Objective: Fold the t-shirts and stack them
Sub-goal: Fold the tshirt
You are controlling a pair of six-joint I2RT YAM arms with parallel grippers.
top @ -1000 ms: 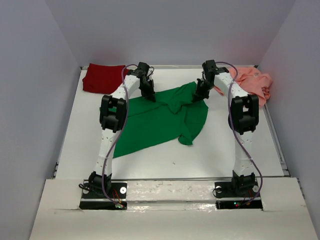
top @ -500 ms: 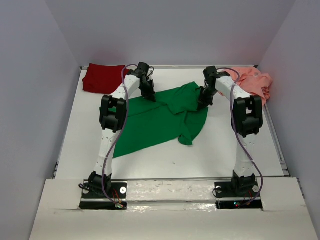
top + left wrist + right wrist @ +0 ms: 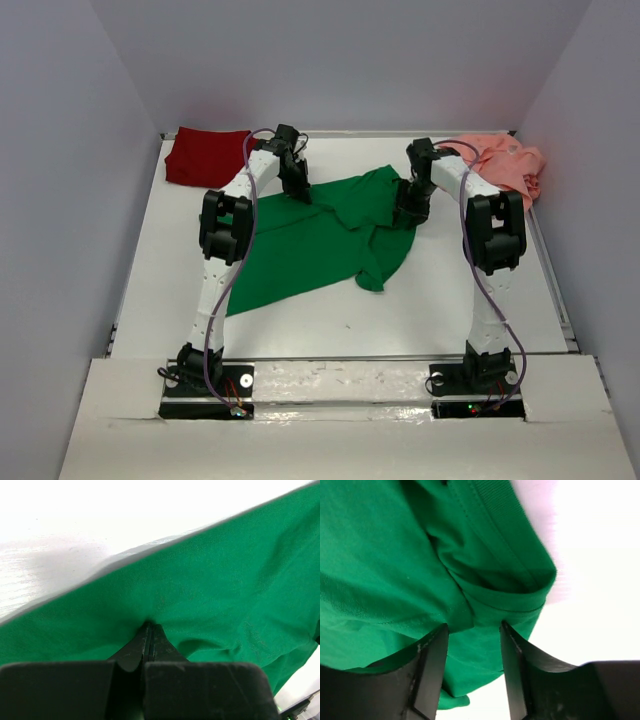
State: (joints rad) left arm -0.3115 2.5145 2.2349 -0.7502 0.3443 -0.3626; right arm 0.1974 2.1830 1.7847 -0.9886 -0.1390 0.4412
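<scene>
Green t-shirt [image 3: 320, 240] lies rumpled mid table [image 3: 420, 310]; spreading step, by my read. Left jaws clenched on its far edge; right jaws parted, straddling a hem fold. Next likely needs the right to close, then both to pull taut.

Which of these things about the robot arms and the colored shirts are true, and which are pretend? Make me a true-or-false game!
1. The left jaws are pinched shut on the green t-shirt. True.
2. The right jaws are squeezed tightly shut. False: they stand apart, with a fold of green cloth between them.
3. The dark red t-shirt lies at the far left corner of the table. True.
4. The pink t-shirt is stacked on the green one. False: it lies crumpled at the far right corner.
5. The green t-shirt is neatly folded. False: it is spread out and rumpled in the middle of the table.
</scene>
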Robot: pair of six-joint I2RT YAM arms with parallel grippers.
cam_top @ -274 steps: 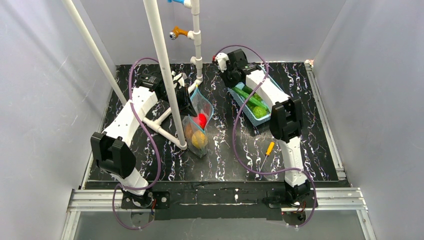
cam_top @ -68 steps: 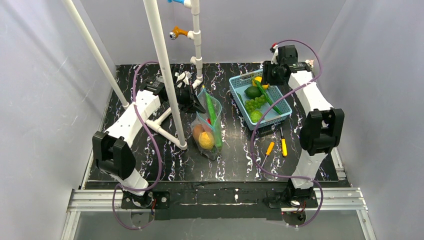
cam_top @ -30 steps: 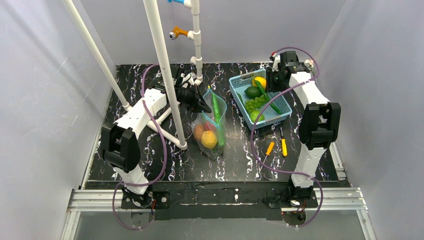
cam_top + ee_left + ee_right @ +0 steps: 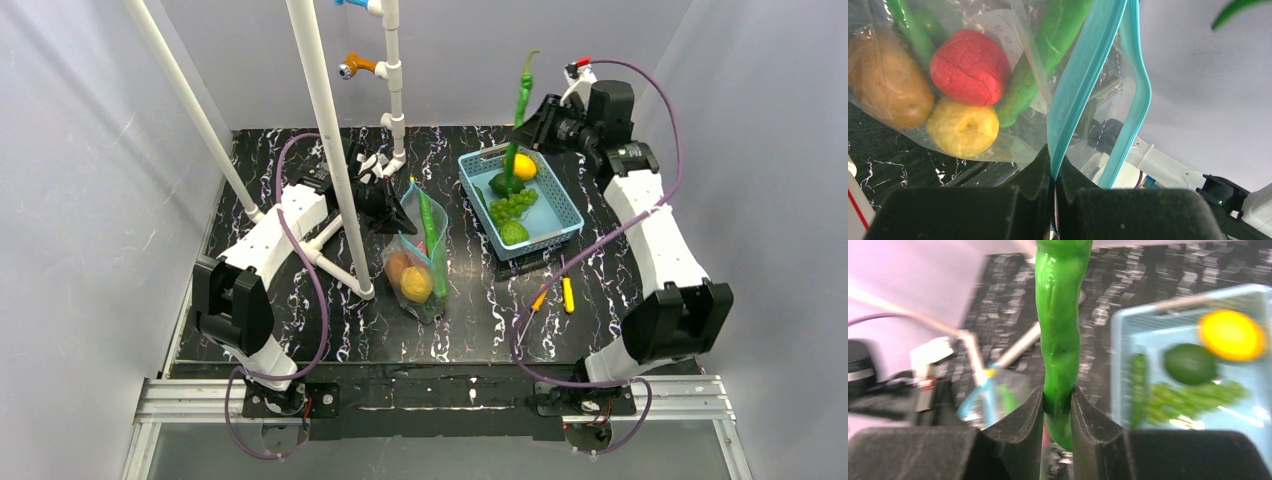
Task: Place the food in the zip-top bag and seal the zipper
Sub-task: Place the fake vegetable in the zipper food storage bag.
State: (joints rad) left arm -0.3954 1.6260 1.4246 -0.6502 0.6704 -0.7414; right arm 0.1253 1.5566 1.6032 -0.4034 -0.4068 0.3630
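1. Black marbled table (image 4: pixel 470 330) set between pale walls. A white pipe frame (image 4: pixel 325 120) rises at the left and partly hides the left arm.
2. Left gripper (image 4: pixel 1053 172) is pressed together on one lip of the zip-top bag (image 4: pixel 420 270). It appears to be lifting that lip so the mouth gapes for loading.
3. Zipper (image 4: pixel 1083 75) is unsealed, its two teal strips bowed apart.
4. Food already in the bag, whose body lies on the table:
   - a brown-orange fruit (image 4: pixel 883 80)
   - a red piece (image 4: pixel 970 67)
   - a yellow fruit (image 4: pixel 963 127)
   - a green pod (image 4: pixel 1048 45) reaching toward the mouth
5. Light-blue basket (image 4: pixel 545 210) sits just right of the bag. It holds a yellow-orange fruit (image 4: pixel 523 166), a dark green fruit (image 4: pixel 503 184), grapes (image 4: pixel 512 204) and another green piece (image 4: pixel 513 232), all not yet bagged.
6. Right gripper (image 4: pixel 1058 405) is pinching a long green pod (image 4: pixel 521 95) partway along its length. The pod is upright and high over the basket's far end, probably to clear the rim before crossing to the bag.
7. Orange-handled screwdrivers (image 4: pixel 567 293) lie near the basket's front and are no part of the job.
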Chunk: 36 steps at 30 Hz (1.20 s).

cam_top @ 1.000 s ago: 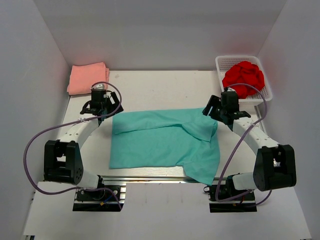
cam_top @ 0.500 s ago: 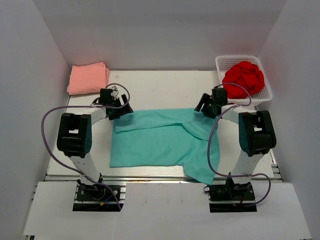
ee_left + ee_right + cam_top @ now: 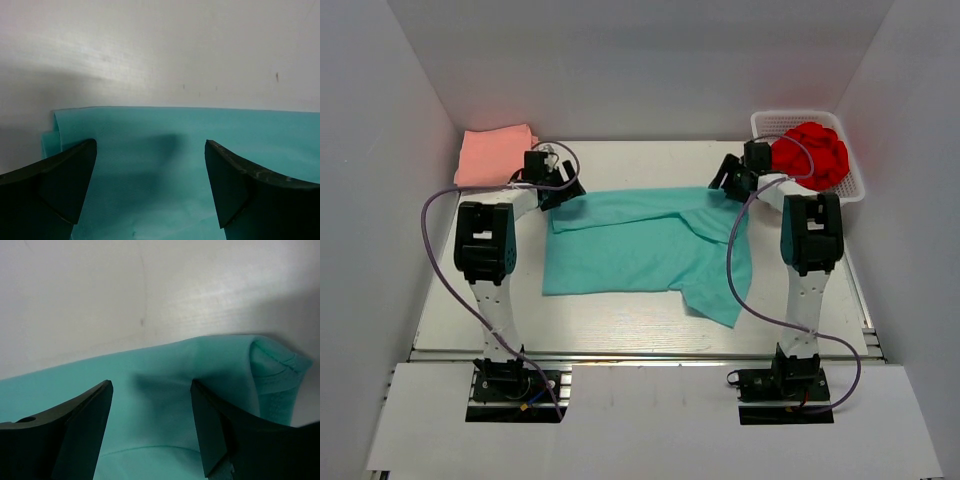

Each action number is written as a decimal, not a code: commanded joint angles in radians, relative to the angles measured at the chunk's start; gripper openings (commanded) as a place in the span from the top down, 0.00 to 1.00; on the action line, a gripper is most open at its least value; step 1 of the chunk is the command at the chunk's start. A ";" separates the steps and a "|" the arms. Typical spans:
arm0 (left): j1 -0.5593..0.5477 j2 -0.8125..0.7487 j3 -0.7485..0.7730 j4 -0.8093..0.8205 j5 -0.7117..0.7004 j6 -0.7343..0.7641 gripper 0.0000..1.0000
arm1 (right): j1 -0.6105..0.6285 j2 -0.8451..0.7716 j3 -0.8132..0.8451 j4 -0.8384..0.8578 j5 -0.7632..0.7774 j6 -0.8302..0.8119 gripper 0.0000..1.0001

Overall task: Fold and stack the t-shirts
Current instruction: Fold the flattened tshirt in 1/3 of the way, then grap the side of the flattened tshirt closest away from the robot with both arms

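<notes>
Straddling far edge of teal t-shirt (image 3: 640, 250) | left tool (image 3: 150, 145), right tool (image 3: 151, 382) both apart | risk: pinch may catch one layer, skewing fold

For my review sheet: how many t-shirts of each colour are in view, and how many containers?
Teal t-shirt: 1
Salmon-pink t-shirt: 1
Red t-shirt: 1
White mesh basket: 1
Total: 4

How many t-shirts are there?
3. The teal t-shirt lies spread mid-table, the pink t-shirt folded at the far left, the red t-shirt bunched in the basket far right. Others could hide beneath it.
</notes>
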<state>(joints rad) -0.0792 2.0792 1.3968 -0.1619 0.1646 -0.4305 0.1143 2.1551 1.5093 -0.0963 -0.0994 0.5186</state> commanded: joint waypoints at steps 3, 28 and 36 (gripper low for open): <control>0.024 0.150 0.169 -0.122 -0.046 0.032 0.01 | -0.005 0.138 0.221 -0.128 -0.030 -0.130 0.30; 0.013 -0.698 -0.642 -0.172 -0.237 -0.149 0.01 | 0.074 -0.644 -0.538 0.178 -0.195 -0.132 0.09; 0.025 -0.895 -0.848 -0.132 -0.321 -0.246 0.03 | 0.070 -0.693 -0.652 0.207 -0.198 -0.114 0.09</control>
<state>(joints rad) -0.0605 1.2362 0.5499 -0.3359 -0.0902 -0.6216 0.1837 1.4979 0.8696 0.0502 -0.2829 0.3893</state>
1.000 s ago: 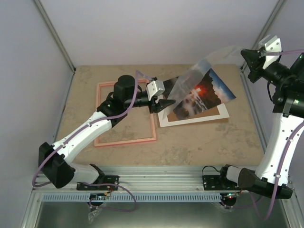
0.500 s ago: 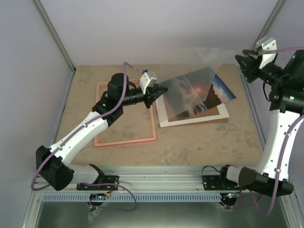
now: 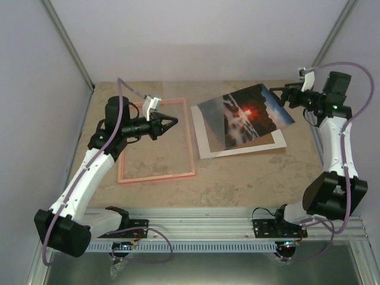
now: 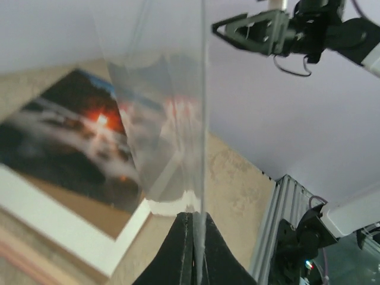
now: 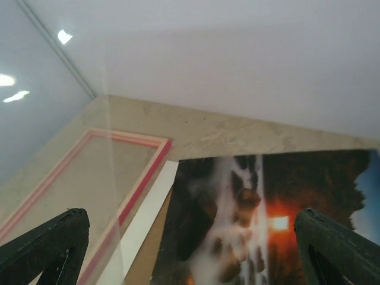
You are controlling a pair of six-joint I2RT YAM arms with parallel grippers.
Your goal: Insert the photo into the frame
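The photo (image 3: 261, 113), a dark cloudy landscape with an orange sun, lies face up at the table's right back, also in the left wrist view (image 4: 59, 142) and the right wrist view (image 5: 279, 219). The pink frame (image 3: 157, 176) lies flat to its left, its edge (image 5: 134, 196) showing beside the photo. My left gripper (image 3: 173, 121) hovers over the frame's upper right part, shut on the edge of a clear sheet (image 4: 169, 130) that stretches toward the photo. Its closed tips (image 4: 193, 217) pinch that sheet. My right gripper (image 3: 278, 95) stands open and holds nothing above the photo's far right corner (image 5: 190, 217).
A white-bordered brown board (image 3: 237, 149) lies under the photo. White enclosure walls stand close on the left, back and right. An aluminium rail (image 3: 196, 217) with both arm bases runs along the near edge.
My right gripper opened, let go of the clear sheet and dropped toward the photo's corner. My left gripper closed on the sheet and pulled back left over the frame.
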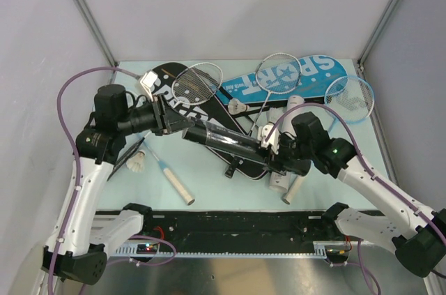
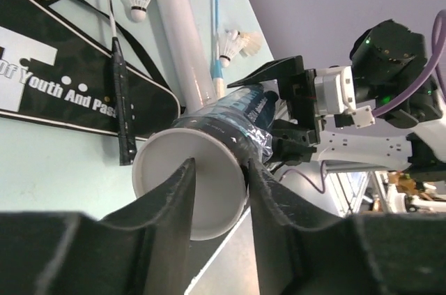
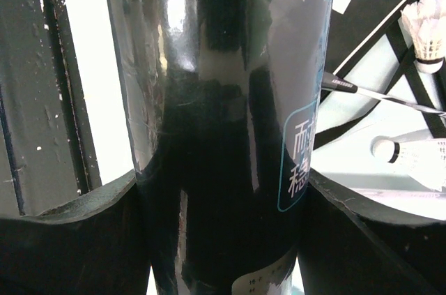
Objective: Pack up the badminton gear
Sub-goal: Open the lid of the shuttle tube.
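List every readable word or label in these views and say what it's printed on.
"SPORT": blue racket cover
"of Youth And Pass", cut off: black racket cover
"ck", cut off, beside Chinese characters: black tube
Print on racket shaft: too small to read.

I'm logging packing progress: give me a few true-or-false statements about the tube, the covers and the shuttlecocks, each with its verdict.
1. The right hand is clamped on the black tube. True.
2. The tube end facing the left hand has a white cap. True.
3. The blue SPORT cover lies against the arm bases. False: it lies at the far side of the table.
4. Every shuttlecock is packed away. False: a shuttlecock lies loose among the covers.
5. The left hand is fully shut. False: its fingers stand apart in front of the cap.
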Motion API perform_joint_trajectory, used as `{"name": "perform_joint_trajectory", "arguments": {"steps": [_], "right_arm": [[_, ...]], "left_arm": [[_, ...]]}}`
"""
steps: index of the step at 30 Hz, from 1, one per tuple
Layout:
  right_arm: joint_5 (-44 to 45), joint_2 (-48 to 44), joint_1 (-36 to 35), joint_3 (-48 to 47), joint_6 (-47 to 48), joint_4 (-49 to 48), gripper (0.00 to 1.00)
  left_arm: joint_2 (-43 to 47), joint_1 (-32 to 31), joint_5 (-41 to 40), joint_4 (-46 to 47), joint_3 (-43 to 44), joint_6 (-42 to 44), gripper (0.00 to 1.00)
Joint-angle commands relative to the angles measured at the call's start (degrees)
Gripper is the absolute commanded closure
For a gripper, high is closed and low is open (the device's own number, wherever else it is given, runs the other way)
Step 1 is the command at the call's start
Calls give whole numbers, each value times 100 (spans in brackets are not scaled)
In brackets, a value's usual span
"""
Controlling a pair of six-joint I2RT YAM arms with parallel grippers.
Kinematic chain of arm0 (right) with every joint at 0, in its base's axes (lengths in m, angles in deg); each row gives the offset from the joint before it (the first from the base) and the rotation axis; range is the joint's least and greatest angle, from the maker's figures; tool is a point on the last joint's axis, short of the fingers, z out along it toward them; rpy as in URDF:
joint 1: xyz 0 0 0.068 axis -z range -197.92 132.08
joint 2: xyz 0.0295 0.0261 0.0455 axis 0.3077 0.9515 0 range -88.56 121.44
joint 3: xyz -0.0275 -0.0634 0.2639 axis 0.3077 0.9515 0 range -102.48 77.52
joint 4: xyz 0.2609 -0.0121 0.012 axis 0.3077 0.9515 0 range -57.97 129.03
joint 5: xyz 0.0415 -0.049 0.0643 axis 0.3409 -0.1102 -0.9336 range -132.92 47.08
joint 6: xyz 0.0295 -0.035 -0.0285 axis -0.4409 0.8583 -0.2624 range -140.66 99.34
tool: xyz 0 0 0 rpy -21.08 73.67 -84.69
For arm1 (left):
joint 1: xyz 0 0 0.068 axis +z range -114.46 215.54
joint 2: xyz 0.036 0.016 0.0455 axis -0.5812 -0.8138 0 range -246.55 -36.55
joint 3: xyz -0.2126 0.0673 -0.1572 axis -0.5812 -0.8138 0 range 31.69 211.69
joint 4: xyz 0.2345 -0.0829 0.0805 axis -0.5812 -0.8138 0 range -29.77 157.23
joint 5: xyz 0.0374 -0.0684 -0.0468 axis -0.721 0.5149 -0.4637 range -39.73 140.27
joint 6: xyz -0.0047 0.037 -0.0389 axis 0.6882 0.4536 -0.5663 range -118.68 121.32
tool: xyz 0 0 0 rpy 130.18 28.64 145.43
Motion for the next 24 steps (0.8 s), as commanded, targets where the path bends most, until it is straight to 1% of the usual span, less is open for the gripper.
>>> {"name": "perform_joint_trajectory", "arguments": {"steps": [1, 3, 4, 5, 6, 9, 17, 24], "right_arm": [[-275, -63, -96, -89, 21, -562, 83], [-266, -51, -99, -89, 25, -535, 83], [-266, -43, -86, -85, 32, -503, 83], [-284, -30, -76, -83, 35, -482, 83], [-310, -28, -31, -82, 32, -468, 83], [-435, -53, 104, -88, 17, -466, 83], [-419, -292, 246, -59, 158, -395, 83], [-314, -395, 358, 66, 98, -363, 83]], "left_arm": [[107, -122, 415, 487, -246, -410, 65], [148, -125, 472, 595, -332, -520, 78], [158, -130, 497, 631, -339, -562, 89], [167, -128, 519, 658, -334, -626, 94], [181, -122, 556, 688, -314, -685, 97], [221, -118, 613, 804, -186, -982, 100], [264, 18, 553, 882, 71, -1814, 100], [310, 625, 646, 878, 208, -1997, 100]]}}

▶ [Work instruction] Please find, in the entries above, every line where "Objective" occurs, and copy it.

▶ [Final answer]
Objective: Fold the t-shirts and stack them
Objective: Pack up the badminton gear

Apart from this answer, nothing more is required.